Кришна считался, да и был котом Джонни, но при том обладал крайне независимым характером и сам выбирал, с кем и когда он хочет общаться. Практически все слуги и члены господской семьи в Люблине познакомились с этой его особенностью буквально в первые дни пребывания кота в доме, и еще некоторое время ходили с укушенными пальцами и ладонями и расцарапанными запястьями. Исключений не было. Понадобилось некоторое время, чтобы самые смышленые догадались о том, что Кришна – зверь не злой и даже, как ни странно, не вздорный. Просто он привык выбирать сам. Когда был не расположен к общению, всегда прежде предупреждал, а уж потом портил шкуру сунувшемуся невпопад. Те, кто сумел это разобрать, наладили с котом вполне приличные отношения. Остальные дружно считали и говорили вслух, что наглую, злобную зверюгу следует пристукнуть кочергой или уж зашить в наволочке и утопить (что по зимнему времени было совершенно невозможно, но ведь помечтать-то можно всегда…).

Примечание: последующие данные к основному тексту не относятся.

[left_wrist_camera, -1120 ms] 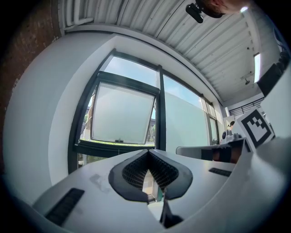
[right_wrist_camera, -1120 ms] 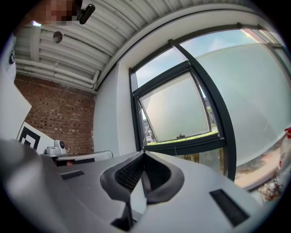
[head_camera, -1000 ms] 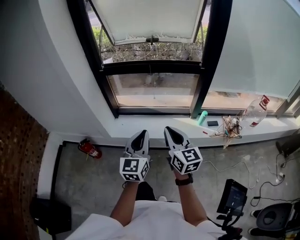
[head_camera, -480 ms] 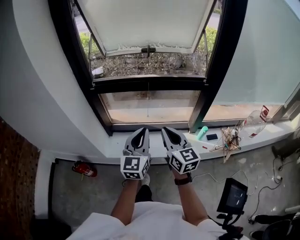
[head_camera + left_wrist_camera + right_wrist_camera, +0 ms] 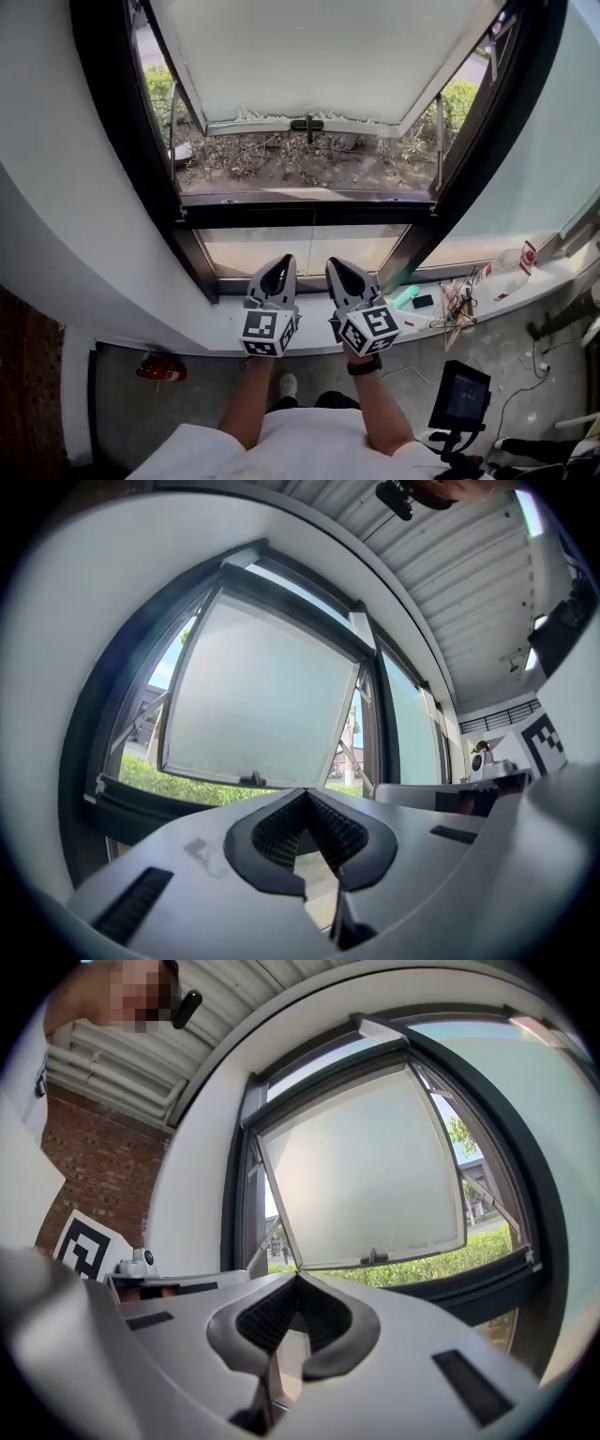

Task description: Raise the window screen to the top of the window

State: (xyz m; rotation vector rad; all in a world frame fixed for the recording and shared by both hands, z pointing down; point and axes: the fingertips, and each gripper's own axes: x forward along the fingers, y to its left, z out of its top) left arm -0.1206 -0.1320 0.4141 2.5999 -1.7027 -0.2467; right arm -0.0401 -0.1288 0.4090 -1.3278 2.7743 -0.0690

Иным было отношение к напарнику, точнее напарнице Кришны, также прибывшей в усадьбу вместе с Джонни. Большая, белая, облезлая попугаиха Радха у всех (а не только у Милочки) вызывала одно и то же чувство – ее хотелось пожалеть и немедленно переместить куда-нибудь, где ей, наконец, будет хорошо. Что это за место – никто не мог даже вообразить. Робкое предположение Милочки, что Радха, должно быть, скучает по родным джунглям, вызвало издевательский смех Павлуши, поддержанный сдержанной улыбкой Петра Николаевича и покачиванием головы Марии Симеоновны.
– Да ты погляди на нее! – озвучил общую мысль Павлуша. – Что она будет делать в джунглях?! Ее же первый случайно проходящий мимо зверь съест. А если такового не случится, так она сама от страха околеет…
В общем-то на то было похоже. Большую часть времени Радха печально сидела на жердочке в своей обширной клетке, вздрагивала от любого резкого звука, ела и пила словно бы через силу и ежедневно роняла на пол клетки белые, бессильные перышки… Со слов Джонни можно было понять, что попугаиха умеет говорить, но ее разговоров никто покуда не слышал. Лишь иногда она печально и хрипло вопила, словно жалуясь на судьбу кому-то невидимому. Служанки тоже чувствовали эту "обращенность" Радхиных жалоб, с легкой руки кухарки называли эти крики "бесовской молитвой" и крестились каждый раз, когда их слышали.
Самым занятным во всей этой звериной истории были отношения Радхи, Кришны и Джонни между собой. Радха была старше всех, но появились они в салоне Саджун практически все одновременно – младенец Джонни, попугаиха Радха, купленная на Сенном рынке из прихоти тяжело беременной Саджун для каких-то неопределенных гадательных целей, и черный тощий комочек с розовой жадной пастью, выброшенный на улицу кем-то лишенным жалости, и Саджун же подобранный. С тех пор эти трое практически не расставались. Радха сразу же усыновила котенка, ловко ловила блох в его жидкой шкурке, и даже пыталась кормить зерном и хлебом из клюва. Котенок, естественно, от зерна отказывался, но засыпать на комоде или в самой клетке попугаихи, залезши под оттопыренное крыло названной матери, привык почти сразу. Радха, несмотря на собственную трусость, ревностно защищала сон детеныша, крутила головой и грозно щелкала огромным клювом, когда кто-то или что-то в окружении клетки казалось ей опасным.